## Work instruction
All of the data below needs to be set down again, exactly as shown.

+++ The data

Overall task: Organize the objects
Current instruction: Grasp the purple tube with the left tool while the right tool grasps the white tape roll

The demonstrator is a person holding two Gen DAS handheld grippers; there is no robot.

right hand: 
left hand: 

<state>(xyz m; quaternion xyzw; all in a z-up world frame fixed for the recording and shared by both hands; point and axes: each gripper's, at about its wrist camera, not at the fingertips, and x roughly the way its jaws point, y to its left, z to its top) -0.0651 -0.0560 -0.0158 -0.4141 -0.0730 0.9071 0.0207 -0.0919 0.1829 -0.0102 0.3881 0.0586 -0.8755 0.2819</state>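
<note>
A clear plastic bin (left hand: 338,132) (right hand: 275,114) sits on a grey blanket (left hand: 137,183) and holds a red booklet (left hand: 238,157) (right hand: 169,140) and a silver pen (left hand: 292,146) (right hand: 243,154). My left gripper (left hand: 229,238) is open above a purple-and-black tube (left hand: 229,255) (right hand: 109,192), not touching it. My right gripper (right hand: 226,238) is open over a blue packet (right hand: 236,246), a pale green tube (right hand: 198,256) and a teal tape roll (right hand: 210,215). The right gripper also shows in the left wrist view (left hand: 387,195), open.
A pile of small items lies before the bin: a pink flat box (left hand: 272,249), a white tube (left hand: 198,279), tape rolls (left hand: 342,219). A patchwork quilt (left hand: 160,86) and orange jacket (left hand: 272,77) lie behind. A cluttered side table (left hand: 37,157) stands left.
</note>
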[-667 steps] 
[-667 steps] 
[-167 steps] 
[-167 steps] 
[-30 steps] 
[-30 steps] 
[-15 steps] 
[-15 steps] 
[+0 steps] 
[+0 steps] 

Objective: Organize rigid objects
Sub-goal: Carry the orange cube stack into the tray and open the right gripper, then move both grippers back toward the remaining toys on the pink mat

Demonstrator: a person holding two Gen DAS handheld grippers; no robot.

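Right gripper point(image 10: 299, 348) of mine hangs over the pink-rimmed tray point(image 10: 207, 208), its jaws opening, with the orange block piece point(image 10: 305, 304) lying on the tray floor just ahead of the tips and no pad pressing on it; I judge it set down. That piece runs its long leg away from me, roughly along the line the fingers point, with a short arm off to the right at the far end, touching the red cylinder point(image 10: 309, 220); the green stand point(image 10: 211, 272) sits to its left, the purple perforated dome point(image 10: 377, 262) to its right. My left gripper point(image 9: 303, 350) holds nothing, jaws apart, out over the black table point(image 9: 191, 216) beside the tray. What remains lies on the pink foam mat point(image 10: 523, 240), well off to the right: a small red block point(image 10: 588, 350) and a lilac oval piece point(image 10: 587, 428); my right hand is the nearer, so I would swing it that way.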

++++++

## Result for this exercise
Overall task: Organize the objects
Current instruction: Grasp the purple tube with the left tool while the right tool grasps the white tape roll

The demonstrator is a person holding two Gen DAS handheld grippers; there is no robot.

right hand: 
left hand: 

<state>(xyz m; quaternion xyzw; all in a z-up world frame fixed for the recording and shared by both hands; point and axes: each gripper's, at about its wrist camera, not at the fingertips, and x roughly the way its jaws point, y to its left, z to its top) -0.0651 -0.0560 -0.0158 -0.4141 -0.0730 0.9071 0.0207 -0.0919 0.1829 -0.0102 0.3881 0.0586 -0.8755 0.2819</state>
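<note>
A clear plastic bin (left hand: 338,132) (right hand: 275,114) sits on a grey blanket (left hand: 137,183) and holds a red booklet (left hand: 238,157) (right hand: 169,140) and a silver pen (left hand: 292,146) (right hand: 243,154). My left gripper (left hand: 229,238) is open above a purple-and-black tube (left hand: 229,255) (right hand: 109,192), not touching it. My right gripper (right hand: 226,238) is open over a blue packet (right hand: 236,246), a pale green tube (right hand: 198,256) and a teal tape roll (right hand: 210,215). The right gripper also shows in the left wrist view (left hand: 387,195), open.
A pile of small items lies before the bin: a pink flat box (left hand: 272,249), a white tube (left hand: 198,279), tape rolls (left hand: 342,219). A patchwork quilt (left hand: 160,86) and orange jacket (left hand: 272,77) lie behind. A cluttered side table (left hand: 37,157) stands left.
</note>
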[-667 steps] 
[-667 steps] 
[-167 steps] 
[-167 steps] 
[-30 steps] 
[-30 steps] 
[-15 steps] 
[-15 steps] 
[+0 steps] 
[+0 steps] 

Objective: Organize rigid objects
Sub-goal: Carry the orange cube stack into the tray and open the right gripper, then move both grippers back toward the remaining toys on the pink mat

Demonstrator: a person holding two Gen DAS handheld grippers; no robot.

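Right gripper point(image 10: 299, 348) of mine hangs over the pink-rimmed tray point(image 10: 207, 208), its jaws opening, with the orange block piece point(image 10: 305, 304) lying on the tray floor just ahead of the tips and no pad pressing on it; I judge it set down. That piece runs its long leg away from me, roughly along the line the fingers point, with a short arm off to the right at the far end, touching the red cylinder point(image 10: 309, 220); the green stand point(image 10: 211, 272) sits to its left, the purple perforated dome point(image 10: 377, 262) to its right. My left gripper point(image 9: 303, 350) holds nothing, jaws apart, out over the black table point(image 9: 191, 216) beside the tray. What remains lies on the pink foam mat point(image 10: 523, 240), well off to the right: a small red block point(image 10: 588, 350) and a lilac oval piece point(image 10: 587, 428); my right hand is the nearer, so I would swing it that way.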

There is nothing further in this answer.